- Assignment: Search the material below for the string "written". Return every line that holds it.

- Provided data:
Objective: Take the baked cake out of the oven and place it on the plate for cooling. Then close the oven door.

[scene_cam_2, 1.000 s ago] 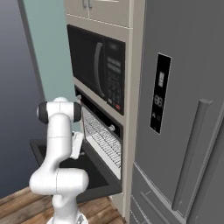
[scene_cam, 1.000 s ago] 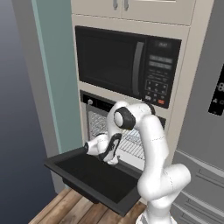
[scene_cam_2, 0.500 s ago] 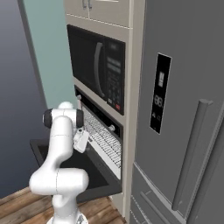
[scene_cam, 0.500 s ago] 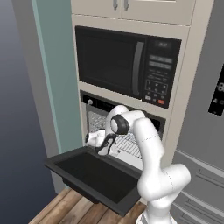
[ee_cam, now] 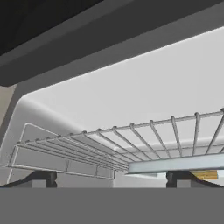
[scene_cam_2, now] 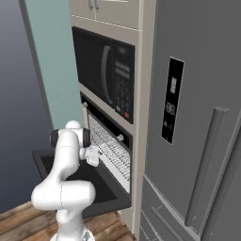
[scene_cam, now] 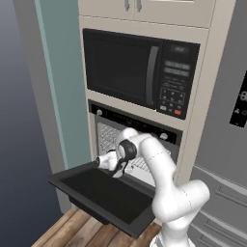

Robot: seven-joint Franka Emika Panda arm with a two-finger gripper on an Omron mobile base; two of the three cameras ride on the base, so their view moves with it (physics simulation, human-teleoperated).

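You get even, soft rendered light in both base views, with no hard glare anywhere. The black microwave [scene_cam: 140, 70] carries only a faint sheen on its door. Below the gripper [scene_cam: 101, 161], the oven door [scene_cam: 103, 195] is a flat dark panel with little shading detail. Beyond the fingertips [ee_cam: 41, 177], the oven [scene_cam: 137, 144] cavity reads bright, pale grey, darkening to near black along the upper frame. The wire rack [ee_cam: 127, 146] ahead of the gripper is sharp, its bars crisp. Edges look slightly soft and pixelated in the base views; you see no lens distortion.
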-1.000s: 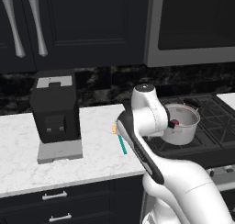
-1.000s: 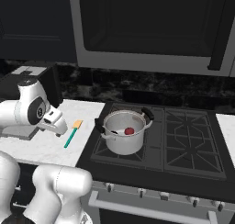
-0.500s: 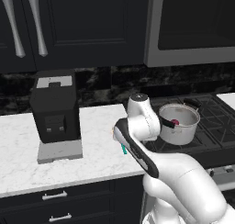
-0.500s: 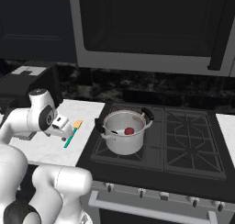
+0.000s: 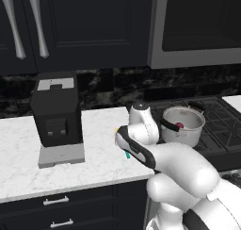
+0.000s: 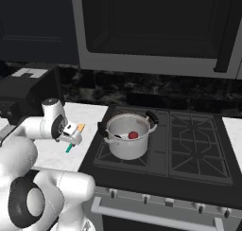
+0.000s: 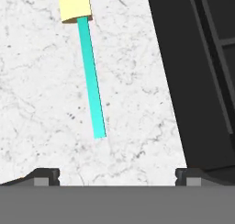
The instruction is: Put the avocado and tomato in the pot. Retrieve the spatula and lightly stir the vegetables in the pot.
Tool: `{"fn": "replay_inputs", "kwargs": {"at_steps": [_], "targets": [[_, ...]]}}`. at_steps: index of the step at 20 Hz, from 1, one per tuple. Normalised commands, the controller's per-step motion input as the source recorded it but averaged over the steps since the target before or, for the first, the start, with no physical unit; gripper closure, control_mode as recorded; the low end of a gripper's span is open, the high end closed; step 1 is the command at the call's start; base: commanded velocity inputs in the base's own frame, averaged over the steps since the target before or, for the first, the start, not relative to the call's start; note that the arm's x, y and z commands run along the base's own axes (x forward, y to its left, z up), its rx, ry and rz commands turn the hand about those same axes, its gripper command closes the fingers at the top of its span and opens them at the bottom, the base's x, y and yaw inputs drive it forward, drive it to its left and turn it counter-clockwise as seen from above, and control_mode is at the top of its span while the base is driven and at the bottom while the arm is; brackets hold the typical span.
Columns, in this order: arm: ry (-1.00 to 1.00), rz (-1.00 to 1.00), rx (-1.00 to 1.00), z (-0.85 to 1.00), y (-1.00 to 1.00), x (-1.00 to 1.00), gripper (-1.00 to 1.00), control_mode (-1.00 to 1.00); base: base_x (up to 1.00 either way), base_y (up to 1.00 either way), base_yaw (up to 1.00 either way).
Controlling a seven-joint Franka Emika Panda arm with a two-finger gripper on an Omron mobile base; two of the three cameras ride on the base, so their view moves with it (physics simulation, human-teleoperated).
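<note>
In the hand view the gripper (image 7: 117, 175) sits at the bottom edge with its two dark fingertips (image 7: 43, 176) spread wide, one at lower left and one at lower right, and bare white marble counter (image 7: 41, 103) between them. Nothing is pinched. Just above the gap lies the spatula (image 7: 92, 81), flat on the counter: its teal handle ends a little above the fingertips, left of centre, and runs up to the pale yellow head at the top edge. The dark edge of the stove (image 7: 193, 81) fills the right side of that view.

In the right base view the gripper (image 6: 74, 136) hangs at centre left, low over the counter (image 6: 90, 112), with a bit of the teal handle and orange head of the spatula (image 6: 75, 137) showing beside it. In the left base view the arm's wrist covers most of the spatula (image 5: 127, 154), and a teal tip peeks out near the frame's centre.

Farther on, the pot (image 6: 127, 147) stands on the stove (image 6: 189, 145) at the middle of the right base view, upright, black handles to either side. The tomato (image 6: 133, 135) rests inside it on the pale bottom. In the left base view the pot (image 5: 186, 130) is right of centre with the tomato (image 5: 179, 126) showing over its rim.

At the left of that view a black coffee machine (image 5: 56, 116) stands on the counter (image 5: 19, 153), well apart from the spatula. Dark cabinets (image 5: 84, 26) fill the top.
</note>
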Motion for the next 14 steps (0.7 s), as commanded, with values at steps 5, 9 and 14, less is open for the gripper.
{"fn": "replay_inputs", "kwargs": {"at_steps": [5,9,14], "targets": [[0.05,0.0,-0.03,-0.27,0.29,0.3,-1.0,-1.0,0.0,0.0,0.0],[0.0,0.0,0.0,-0.32,0.01,0.19,-1.0,-1.0,0.0,0.0,0.0],[0.0,0.0,0.0,-0.37,0.0,0.18,-1.0,-1.0,0.0,0.0,0.0]]}}
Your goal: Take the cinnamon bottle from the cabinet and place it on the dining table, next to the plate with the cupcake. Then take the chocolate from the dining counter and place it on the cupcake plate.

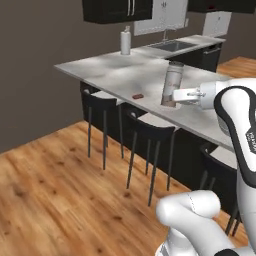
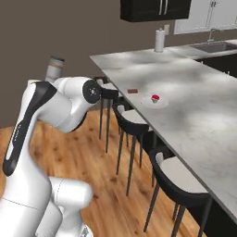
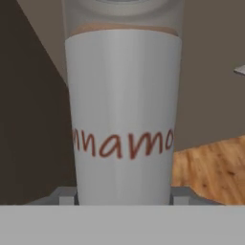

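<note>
While the fingers [image 3: 123, 195] hug the tall tan cinnamon bottle [image 1: 172, 84] low on both sides, it stays upright | bottle hangs beside the grey marbled tabletop [image 2: 194, 92] | next: small white plate [image 2: 161, 103]

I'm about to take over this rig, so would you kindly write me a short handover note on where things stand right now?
Gripper: shut on the cinnamon bottle, held upright in the air, near the dining table.
On the table: the cupcake on its plate; the chocolate lies apart from the plate, toward the table's edge.
Done: bottle taken out of the cabinet.
Left: set the bottle beside the plate, then move the chocolate onto the plate.
</note>
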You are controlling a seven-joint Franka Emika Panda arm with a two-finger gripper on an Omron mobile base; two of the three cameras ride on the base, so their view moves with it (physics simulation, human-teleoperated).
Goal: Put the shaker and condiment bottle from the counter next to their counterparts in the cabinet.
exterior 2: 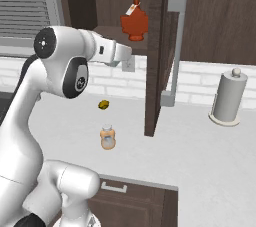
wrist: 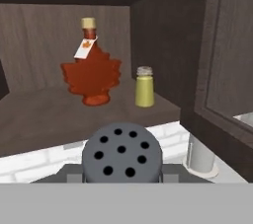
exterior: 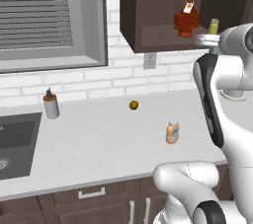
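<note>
The shaker's dark grey cap (wrist: 122, 153), dotted with holes, sits low in the hand view, and my gripper (wrist: 122, 174) is shut on the shaker. My gripper (exterior: 207, 41) hovers just in front of and slightly below the cabinet (exterior: 148, 6) shelf. On that shelf (wrist: 39, 114) stand the counterparts: a dark red leaf-shaped bottle (wrist: 91, 75) with an orange cap and a yellow-green shaker (wrist: 144, 87) to its right. The condiment bottle (exterior: 172, 133), squat and orange-tan, stands upright on the counter (exterior: 99, 144), well below my gripper (exterior 2: 124, 57).
The open cabinet door (exterior 2: 156, 56) hangs edge-on just right of the hand. A grey cylinder (exterior: 51, 105) stands near the sink (exterior: 15, 144) at left. A small yellow-brown item (exterior: 134, 105) lies by the back wall. A paper towel holder (exterior 2: 229, 96) stands at right.
</note>
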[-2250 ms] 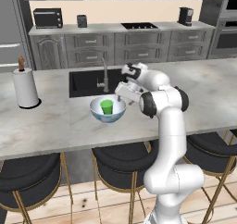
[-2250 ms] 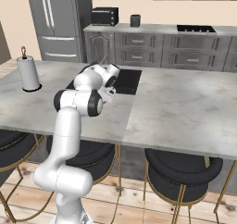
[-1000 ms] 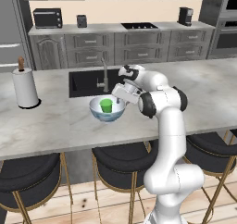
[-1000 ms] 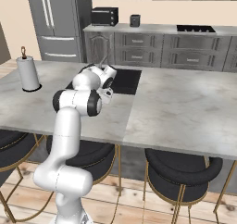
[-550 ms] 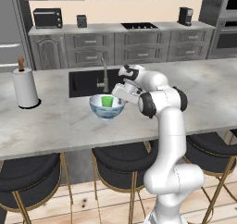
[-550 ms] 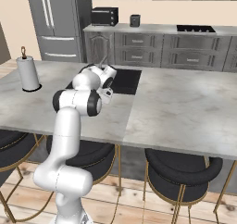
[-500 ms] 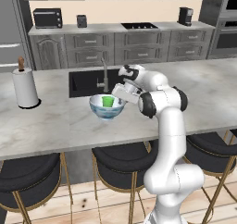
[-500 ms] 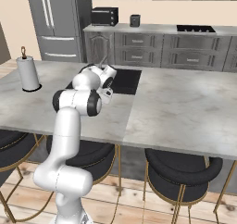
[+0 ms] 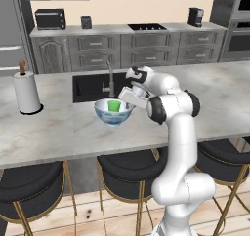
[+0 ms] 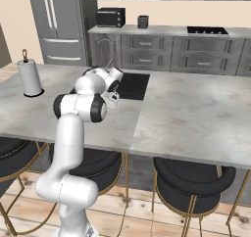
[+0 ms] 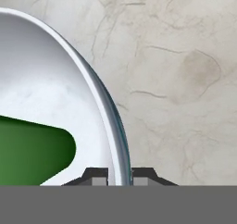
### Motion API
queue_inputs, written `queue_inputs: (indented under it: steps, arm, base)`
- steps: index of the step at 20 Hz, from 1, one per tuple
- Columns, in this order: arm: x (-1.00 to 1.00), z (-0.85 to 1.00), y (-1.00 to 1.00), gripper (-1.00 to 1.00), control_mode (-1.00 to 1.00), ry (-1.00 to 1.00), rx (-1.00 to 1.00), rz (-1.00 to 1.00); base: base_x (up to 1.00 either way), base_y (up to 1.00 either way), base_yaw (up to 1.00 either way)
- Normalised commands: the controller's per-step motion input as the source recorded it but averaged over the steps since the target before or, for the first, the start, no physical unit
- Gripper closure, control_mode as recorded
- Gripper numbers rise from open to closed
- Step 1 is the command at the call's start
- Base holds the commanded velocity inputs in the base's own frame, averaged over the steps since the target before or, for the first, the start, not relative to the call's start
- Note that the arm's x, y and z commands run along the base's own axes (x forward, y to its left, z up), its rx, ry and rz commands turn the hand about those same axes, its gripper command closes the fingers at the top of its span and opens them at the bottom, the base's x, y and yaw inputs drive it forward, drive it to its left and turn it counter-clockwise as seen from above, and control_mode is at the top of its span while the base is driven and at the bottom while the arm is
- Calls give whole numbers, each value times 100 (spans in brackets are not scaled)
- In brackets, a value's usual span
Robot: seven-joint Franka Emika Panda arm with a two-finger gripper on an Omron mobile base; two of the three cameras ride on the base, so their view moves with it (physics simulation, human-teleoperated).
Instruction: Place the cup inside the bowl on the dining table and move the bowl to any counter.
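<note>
The bowl [image 9: 113, 112] is round and wide, white inside and pale blue on the outside. It sits on the dining table [image 9: 58, 132], just in front of the black sink [image 9: 93, 86] and closer to the table's front edge than to its ends. The little green cup [image 9: 114, 106] is inside the bowl, much smaller than it, and I think it is leaning over a bit, but it is hard to be sure from here.

The gripper [image 11: 120, 177] is at the right side of the bowl. Its two dark fingers [image 11: 96, 176] are pulled in close, one on each side of the bowl's thin rim, so it is pinching the rim. The bowl's bottom looks very near the table, and I cannot tell if it is lifted or resting.

There is lots of bare marble around the bowl. To the left the table is open until the paper towel roll [image 9: 26, 91], which stands well apart near the left end. To the right of the arm, the table runs wide and bare to its far end. Black stools [image 9: 129, 169] are tucked under the front edge.

Behind the table is the counter [image 9: 117, 30] along the wall. A toaster oven [image 9: 50, 19] stands near its left end, a small dark box [image 9: 86, 22] is beside that, and a coffee machine [image 9: 195, 17] is near the right end. Bare top lies between them.
</note>
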Motion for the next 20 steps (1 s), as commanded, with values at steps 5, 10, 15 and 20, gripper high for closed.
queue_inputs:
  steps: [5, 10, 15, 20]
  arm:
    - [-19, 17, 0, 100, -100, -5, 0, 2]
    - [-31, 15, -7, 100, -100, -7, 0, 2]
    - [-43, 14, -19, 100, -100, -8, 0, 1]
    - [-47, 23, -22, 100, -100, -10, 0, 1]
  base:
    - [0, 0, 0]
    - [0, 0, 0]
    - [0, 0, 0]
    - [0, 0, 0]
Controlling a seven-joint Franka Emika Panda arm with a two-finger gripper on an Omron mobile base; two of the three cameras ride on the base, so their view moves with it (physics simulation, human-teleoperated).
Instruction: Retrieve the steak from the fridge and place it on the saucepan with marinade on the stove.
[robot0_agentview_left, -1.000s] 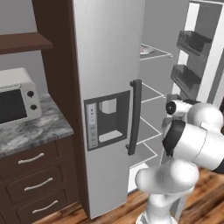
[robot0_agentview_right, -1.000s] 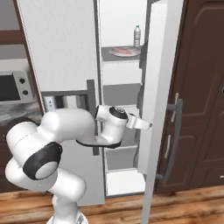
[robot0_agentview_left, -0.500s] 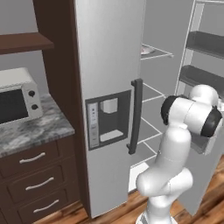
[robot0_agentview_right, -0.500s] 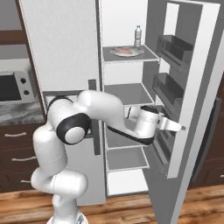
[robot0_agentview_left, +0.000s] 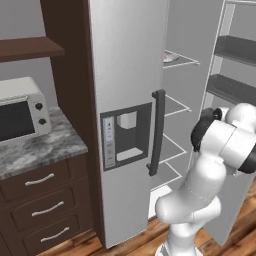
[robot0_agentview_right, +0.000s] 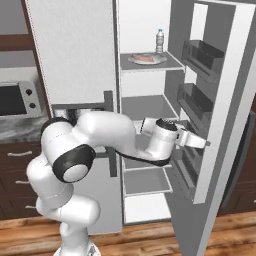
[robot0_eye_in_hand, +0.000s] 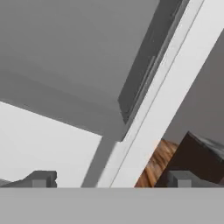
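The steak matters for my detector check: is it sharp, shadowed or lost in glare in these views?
Right base view: steak small and soft but evenly lit, on a plate, no glare. Left base view: only the plate's edge shows. Hand view: fridge surfaces flat grey, slightly blurred.

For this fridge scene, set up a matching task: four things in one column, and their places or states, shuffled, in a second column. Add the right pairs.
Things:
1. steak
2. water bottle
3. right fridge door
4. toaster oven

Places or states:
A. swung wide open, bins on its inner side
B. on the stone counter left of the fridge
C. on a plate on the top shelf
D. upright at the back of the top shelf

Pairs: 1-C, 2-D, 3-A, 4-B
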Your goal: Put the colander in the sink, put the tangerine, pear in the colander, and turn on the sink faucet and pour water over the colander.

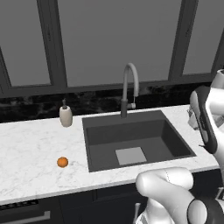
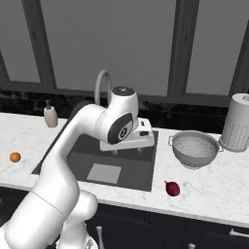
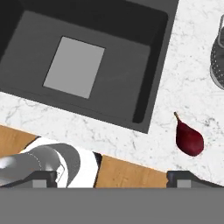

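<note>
We judge the task barely begun: our pincer (image 3: 112,177) hangs with jaws wide apart and empty above the sink (image 2: 127,171), the colander (image 2: 195,149) and pear (image 2: 172,188) wait on the table (image 2: 214,187) right of it, the tangerine (image 2: 15,157) left; no writing is legible.

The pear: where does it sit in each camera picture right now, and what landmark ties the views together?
Left base view: not in it.
Right base view: pear on the front counter strip, right of the sink.
Hand view: pear lower right, on marble.
Shared landmark: the sink's pale floor patch.
</note>
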### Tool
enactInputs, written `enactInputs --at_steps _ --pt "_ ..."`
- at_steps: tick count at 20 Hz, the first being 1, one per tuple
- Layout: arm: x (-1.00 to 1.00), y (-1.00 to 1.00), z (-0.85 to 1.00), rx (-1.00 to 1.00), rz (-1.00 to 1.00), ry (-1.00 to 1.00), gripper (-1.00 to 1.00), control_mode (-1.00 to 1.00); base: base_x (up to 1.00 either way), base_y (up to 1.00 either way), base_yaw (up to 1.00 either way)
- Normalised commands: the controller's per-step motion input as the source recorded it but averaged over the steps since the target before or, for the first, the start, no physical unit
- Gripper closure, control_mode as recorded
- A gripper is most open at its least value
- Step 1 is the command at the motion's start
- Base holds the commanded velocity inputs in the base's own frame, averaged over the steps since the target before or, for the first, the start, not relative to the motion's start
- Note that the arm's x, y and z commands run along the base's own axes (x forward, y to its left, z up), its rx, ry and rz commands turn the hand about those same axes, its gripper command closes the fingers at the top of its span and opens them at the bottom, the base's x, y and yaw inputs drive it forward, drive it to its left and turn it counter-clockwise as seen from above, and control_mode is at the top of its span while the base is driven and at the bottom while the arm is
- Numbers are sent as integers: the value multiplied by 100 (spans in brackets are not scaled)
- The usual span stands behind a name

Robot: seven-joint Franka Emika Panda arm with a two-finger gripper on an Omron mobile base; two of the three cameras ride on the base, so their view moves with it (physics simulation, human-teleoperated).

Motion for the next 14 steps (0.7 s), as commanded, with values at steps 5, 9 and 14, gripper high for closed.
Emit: enactInputs --at_steps 5,9,14 --pt "63 -42 -22 -1 0 1 -100 -100 0 0 0" --pt "67 -42 -14 0 0 7 -100 -100 0 0 0" --pt "65 -25 -3 0 2 6 -100 -100 0 0 0"
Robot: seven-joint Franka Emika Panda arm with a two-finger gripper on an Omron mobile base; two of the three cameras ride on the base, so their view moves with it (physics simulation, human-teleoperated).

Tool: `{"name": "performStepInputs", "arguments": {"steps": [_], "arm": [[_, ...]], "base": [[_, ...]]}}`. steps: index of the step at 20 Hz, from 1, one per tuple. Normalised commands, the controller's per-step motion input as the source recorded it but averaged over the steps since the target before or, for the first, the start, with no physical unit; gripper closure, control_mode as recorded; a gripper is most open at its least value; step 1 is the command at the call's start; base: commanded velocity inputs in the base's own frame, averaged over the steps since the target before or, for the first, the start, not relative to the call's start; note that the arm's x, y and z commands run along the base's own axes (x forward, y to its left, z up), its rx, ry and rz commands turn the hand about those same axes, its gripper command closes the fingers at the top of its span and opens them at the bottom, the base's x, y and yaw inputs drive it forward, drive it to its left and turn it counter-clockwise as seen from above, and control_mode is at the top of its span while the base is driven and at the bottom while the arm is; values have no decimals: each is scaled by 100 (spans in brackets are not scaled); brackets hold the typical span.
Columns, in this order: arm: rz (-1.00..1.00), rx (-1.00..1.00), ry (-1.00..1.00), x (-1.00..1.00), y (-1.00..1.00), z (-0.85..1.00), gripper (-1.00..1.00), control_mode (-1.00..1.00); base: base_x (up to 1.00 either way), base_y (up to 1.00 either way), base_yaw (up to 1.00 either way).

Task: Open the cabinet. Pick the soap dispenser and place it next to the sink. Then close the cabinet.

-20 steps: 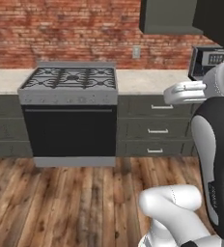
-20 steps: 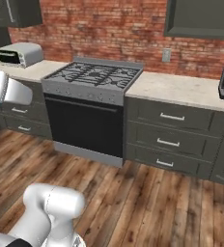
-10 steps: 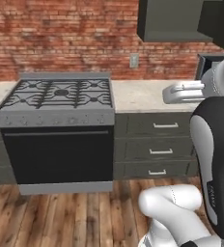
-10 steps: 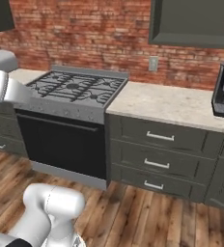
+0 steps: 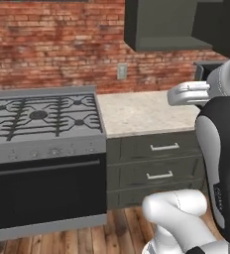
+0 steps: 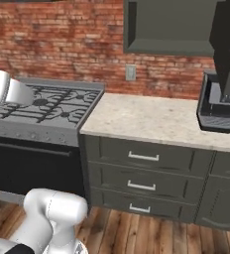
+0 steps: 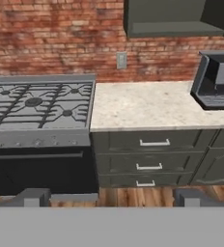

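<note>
A dark grey-green wall cabinet [image 5: 161, 25] [image 6: 171, 27] [image 7: 164, 17] hangs on the brick wall above the counter. Its lower part and underside show, while its door front and handle are cut off by the top edge. The soap dispenser and the sink are out of view. My gripper [image 7: 111, 198] is open, its two dark fingertips [image 7: 32, 197] far apart with nothing between them. It is held well back from the counter and points at the low drawers. The white hand [image 5: 189, 93] [image 6: 8, 92] hovers at counter height.
A gas stove [image 5: 37, 119] [image 6: 42, 104] [image 7: 39, 103] stands left of a speckled beige counter [image 5: 146, 111] [image 6: 146, 119] [image 7: 143, 103] over three drawers [image 7: 150, 157]. A dark boxy appliance [image 6: 221, 101] [image 7: 215, 79] sits at the counter's right. Wooden floor lies in front.
The whole picture has slid left and grown larger, so the base has driven right and closer. The stove has gone to the left edge; counter and wall cabinet have come in. The gripper stays open.
</note>
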Motion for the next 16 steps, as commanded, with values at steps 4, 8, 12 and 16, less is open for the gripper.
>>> {"name": "performStepInputs", "arguments": {"steps": [4,8,12,16], "arm": [[0,0,0,0,0,0,-100,100],[0,0,0,0,0,0,-100,100],[0,0,0,0,0,0,-100,100],[0,0,0,0,0,0,-100,100]], "base": [[48,0,-24],[42,-8,-24],[64,-26,-19],[48,-45,-2]]}}
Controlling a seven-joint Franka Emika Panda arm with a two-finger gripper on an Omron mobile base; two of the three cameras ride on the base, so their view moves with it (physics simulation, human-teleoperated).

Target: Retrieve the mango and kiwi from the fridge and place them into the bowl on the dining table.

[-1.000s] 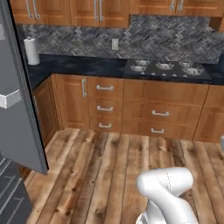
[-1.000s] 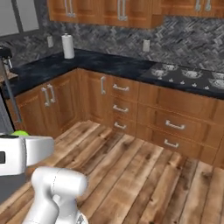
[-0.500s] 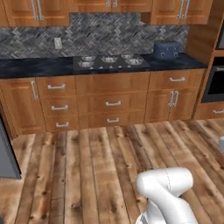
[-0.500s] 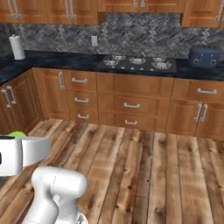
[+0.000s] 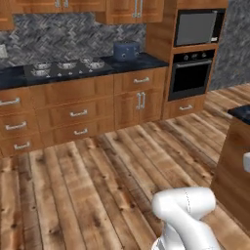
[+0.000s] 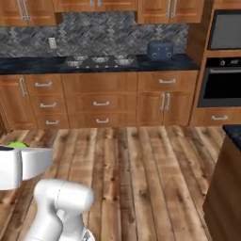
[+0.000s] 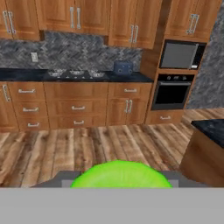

- Task result:
queue_inputs, written `queue_inputs: (indented under it: steps, arm, base)`
enactInputs, written `enactInputs --at_steps _ --pt "_ ..."`

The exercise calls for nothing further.